T. Rowe Price is an active TDF manager, so this is not a TDF where the manager is simply allocating among index funds. “Two things are happening behind the scenes,” Page said. “First, the glidepath is downward sloping during retirement, with a declining equity allocation. So we will on average be selling appreciated equities.
“Second, we’ll be engaging in valuation-based tactical asset allocation over a six to 18-month time horizon. If equities are expensive we will rebalance into other assets. In addition, these are actively managed portfolios, so there will be security selection alpha.”
Mysterious category
Managed payout funds, created by target-date fund providers as a logical way to retain the assets of participants after they retired from TDFs in 401(k) plans, were first introduced by Fidelity in 2007. Vanguard followed in 2008 and has since become the leader in this space with almost $1.7 billion in assets. Fidelity has $154 million.
Fidelity’s series of Income Replacement Funds and Vanguard’s Managed Payout Fund aren’t based on their TDFs. One online example shows a Fidelity funds that makes payments over 20 years, starting at 5.4% a year. Vanguard’s Managed Payout Fund, a fund of index funds, has a 4% per year income target and an expense ration of 34 basis points.
It’s something of a mystery why managed payout funds haven’t been more popular. Vehicles that create annuity-like streams of monthly checks in retirement without the stifling illiquidity or the expensive guarantees of annuities would seem to match a growing need. But their initial marketing push was interrupted by the financial crisis and the products never really took off. The whole category has only about $3.5 billion, according to Morningstar.

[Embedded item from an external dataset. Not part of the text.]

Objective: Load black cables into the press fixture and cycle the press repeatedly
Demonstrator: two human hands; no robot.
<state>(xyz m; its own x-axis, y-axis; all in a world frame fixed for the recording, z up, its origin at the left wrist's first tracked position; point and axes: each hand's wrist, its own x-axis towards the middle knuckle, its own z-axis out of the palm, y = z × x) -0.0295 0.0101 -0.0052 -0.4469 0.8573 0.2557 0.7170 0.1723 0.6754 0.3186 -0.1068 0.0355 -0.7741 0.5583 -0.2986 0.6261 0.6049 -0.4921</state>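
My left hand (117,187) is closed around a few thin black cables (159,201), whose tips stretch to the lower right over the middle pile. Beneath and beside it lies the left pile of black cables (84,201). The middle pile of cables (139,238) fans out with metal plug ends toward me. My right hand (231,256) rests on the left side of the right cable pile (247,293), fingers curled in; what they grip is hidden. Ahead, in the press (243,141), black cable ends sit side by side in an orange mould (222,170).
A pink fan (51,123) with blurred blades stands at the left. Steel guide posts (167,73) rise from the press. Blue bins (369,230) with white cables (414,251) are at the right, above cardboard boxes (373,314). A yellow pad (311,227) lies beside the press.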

American Funds’ Retirement Income Portfolios have attracted about $921 million in assets, second to Vanguard. Other players in the managed payout space are Voyage ($464 million), Schwab ($185 million), Franklin ($19 million) and BlackRock ($55 million).
The Retirement Income 2020 Fund will invest in other T. Rowe Price funds that represent various asset classes and sectors. It will have the same asset allocation, glide path, and underlying funds as the existing T. Rowe Price Retirement 2020 target date fund. Its allocation between T. Rowe Price stock and bond funds will change over time in relation to its 2020 target retirement date.
The Retirement Income 2020 Fund will be co-managed by Jerome Clark and Wyatt Lee, who currently co-manage many other T. Rowe Price Retirement Funds. Clark has 25 years of investment experience with T. Rowe Price; Lee has 18 years of investment experience with the firm.